▶ Task: Exclude all pictures, and reproduce exactly the lines from the one containing "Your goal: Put" through the end of the records, with nothing else added.

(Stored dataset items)
_____

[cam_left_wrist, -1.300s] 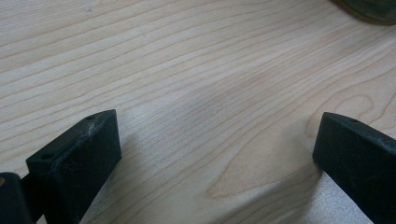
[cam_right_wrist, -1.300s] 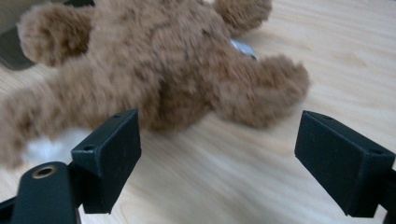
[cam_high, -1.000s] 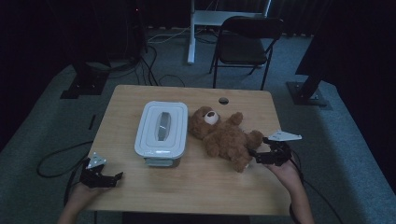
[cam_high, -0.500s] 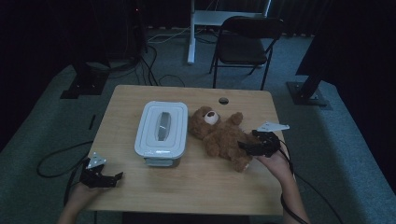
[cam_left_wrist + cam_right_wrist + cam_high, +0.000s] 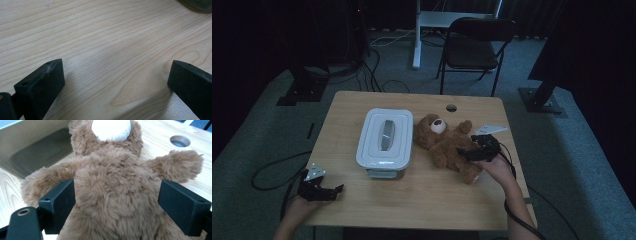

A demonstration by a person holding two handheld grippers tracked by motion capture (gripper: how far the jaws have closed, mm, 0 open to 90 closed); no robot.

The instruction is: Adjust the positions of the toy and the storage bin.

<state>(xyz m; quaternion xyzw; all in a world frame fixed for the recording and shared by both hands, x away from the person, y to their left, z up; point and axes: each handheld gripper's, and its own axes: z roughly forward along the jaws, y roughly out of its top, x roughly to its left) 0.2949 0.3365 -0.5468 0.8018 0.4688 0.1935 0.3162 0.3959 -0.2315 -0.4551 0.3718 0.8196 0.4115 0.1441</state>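
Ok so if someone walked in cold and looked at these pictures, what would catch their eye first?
Most likely the brown teddy bear lying on its back on the wooden table, with the right hand-held gripper set open around its belly, one jaw on each side. Next to the bear, on its left in the high view, sits a white box with its lid on. The left hand-held gripper rests open at the near left corner, over bare wood.
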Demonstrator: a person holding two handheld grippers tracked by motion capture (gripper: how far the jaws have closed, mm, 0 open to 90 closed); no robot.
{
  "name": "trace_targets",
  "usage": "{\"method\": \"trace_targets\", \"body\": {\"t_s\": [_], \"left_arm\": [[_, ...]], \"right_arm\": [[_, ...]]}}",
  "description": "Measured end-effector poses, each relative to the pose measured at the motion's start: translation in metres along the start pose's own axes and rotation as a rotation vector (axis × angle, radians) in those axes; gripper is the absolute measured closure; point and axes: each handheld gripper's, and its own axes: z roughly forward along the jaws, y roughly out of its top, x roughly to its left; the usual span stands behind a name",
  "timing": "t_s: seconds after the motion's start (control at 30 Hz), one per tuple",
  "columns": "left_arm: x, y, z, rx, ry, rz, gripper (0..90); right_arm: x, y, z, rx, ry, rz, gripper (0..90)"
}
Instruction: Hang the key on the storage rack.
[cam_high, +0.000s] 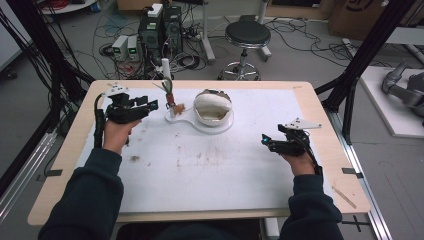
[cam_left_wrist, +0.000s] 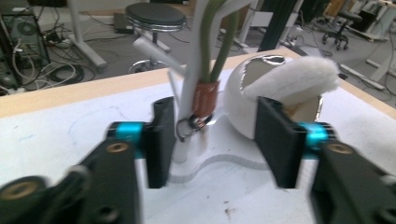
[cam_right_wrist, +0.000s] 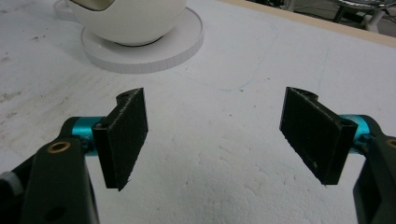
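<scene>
Behind my table the floor is a mess of cables, with a black round stool (cam_high: 247, 34) at the upper middle of the high view and computer boxes (cam_high: 161, 27) left of it. The table (cam_high: 70, 135) itself has a pale wood rim and a white foam sheet (cam_high: 210, 170) over most of it, smudged with brown crumbs.

The thing I am working at is a white stand (cam_left_wrist: 187, 116) with an upright post, standing on the far half of the sheet, a little left of centre in the high view. Green stems (cam_left_wrist: 212, 42) run up along the post, bound by a brown band (cam_left_wrist: 206, 98), with a small metal ring (cam_left_wrist: 189, 127) just below it. Its flat base joins a round disc that carries a white hollow ball-shaped shell (cam_high: 212, 106) with a fleecy lining, just to the right of the post.

My left gripper (cam_left_wrist: 212, 140) is held level right at the post, its jaws about half apart. The post and ring sit between them near the left-hand pad in the left gripper view; whether that pad touches the post I cannot tell, and the other pad is clear of it.

My right gripper (cam_right_wrist: 215, 135) rests low over bare foam at the right of the high view, well apart from the stand, jaws spread wide around nothing.
</scene>
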Motion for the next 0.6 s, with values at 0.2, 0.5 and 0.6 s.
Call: {"method": "trace_targets", "body": {"t_s": [0.2, 0.5, 0.6], "left_arm": [[0.007, -0.022, -0.011, 0.015, 0.049, 0.074, 22.1], [0.000, -0.053, -0.031, -0.063, 0.023, 0.112, 21.3], [-0.003, -0.061, -0.038, -0.085, 0.034, 0.125, 20.1]], "right_arm": [[0.000, 0.000, 0.001, 0.001, 0.000, -0.006, 23.6], [0.001, -0.001, 0.002, 0.000, 0.015, -0.012, 23.1], [0.001, -0.002, 0.002, -0.004, 0.020, -0.017, 21.8]]}}
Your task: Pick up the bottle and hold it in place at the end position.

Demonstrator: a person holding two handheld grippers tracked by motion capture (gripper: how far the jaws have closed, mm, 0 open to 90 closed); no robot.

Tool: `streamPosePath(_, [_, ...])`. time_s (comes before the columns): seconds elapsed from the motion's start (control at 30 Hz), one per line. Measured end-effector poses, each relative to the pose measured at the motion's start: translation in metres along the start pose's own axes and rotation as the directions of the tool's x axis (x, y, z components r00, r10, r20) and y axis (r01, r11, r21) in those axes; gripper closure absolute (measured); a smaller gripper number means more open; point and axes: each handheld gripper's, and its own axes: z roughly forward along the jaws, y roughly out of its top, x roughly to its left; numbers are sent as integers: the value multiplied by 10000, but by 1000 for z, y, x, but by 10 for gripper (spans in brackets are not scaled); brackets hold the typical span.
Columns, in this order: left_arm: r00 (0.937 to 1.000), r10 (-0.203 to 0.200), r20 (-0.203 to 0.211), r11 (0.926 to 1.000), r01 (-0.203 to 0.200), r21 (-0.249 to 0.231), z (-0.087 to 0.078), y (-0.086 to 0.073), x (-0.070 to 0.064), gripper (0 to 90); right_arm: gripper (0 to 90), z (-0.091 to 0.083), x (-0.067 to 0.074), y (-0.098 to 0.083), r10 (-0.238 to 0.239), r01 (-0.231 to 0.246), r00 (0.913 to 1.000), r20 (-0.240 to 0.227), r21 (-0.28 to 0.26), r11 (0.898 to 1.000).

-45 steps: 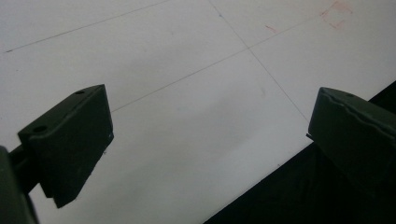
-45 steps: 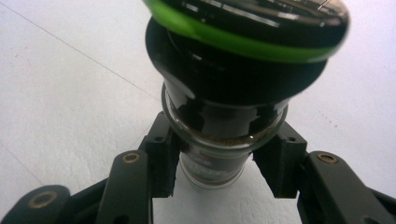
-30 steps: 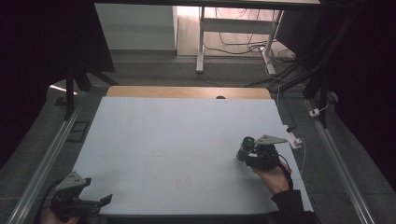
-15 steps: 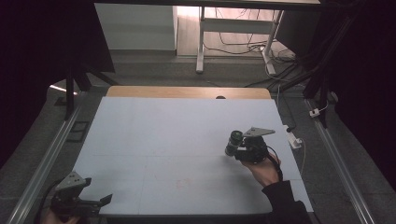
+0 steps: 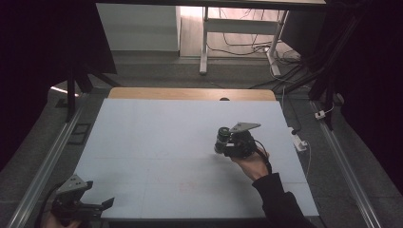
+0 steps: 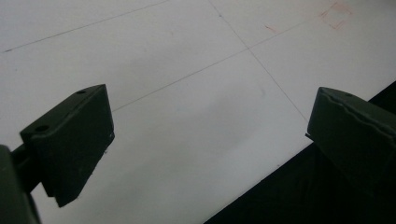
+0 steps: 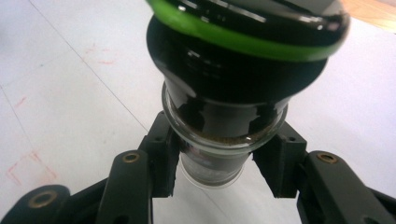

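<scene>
White table [image 5: 157,142], jaws clamping jar [image 7: 233,93]

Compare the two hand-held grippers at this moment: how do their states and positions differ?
The left hand-held gripper is open and holds nothing; the right hand-held gripper is shut on a glass jar with a black, green-ringed top. The left sits at the white table's near left corner; the right is over its right-centre. Both have black jaws.

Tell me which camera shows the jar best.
The right gripper view: the jar shows close up, glass body, black top, green ring, clamped in the tongs. In the high view it is a small dark shape.
</scene>
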Motion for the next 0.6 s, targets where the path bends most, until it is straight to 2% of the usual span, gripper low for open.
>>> streamPosePath(0.6, [10000, -9, 14, 10000, 9, -13, 0, 0, 0, 15, 524, 44, 15, 29, -563, 568, 9980, -290, 167, 9982])
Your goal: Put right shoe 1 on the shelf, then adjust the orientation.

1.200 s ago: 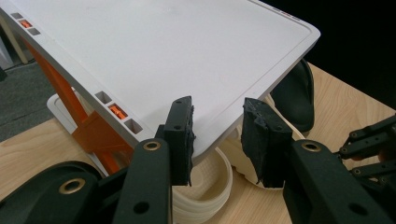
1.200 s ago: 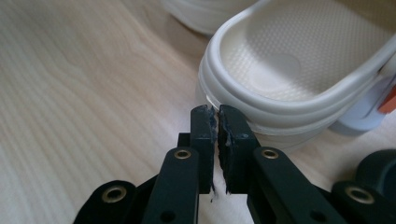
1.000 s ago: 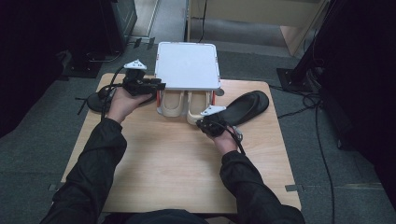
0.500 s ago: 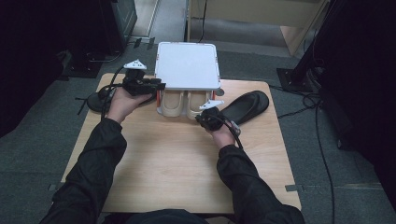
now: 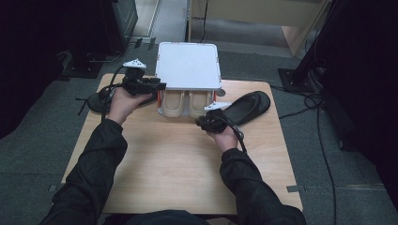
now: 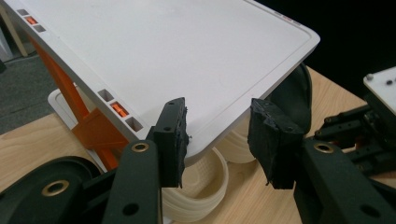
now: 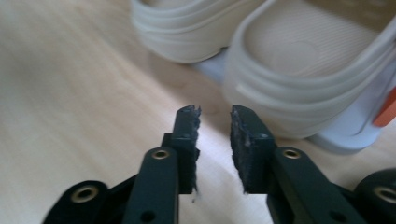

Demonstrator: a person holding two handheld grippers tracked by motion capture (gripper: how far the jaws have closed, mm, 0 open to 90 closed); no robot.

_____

▶ Expected output:
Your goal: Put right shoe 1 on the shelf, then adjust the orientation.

1.200 s ago: 
1.200 s ago: 
1.000 s ago: 
0.500 s ago: 
now: 
now: 
now: 

Demonstrator: a person holding two handheld grippers tracked by motion capture (gripper: how far the jaws have closed, mm, 0 open to 90 closed); no robot.

The response to this exercise is done.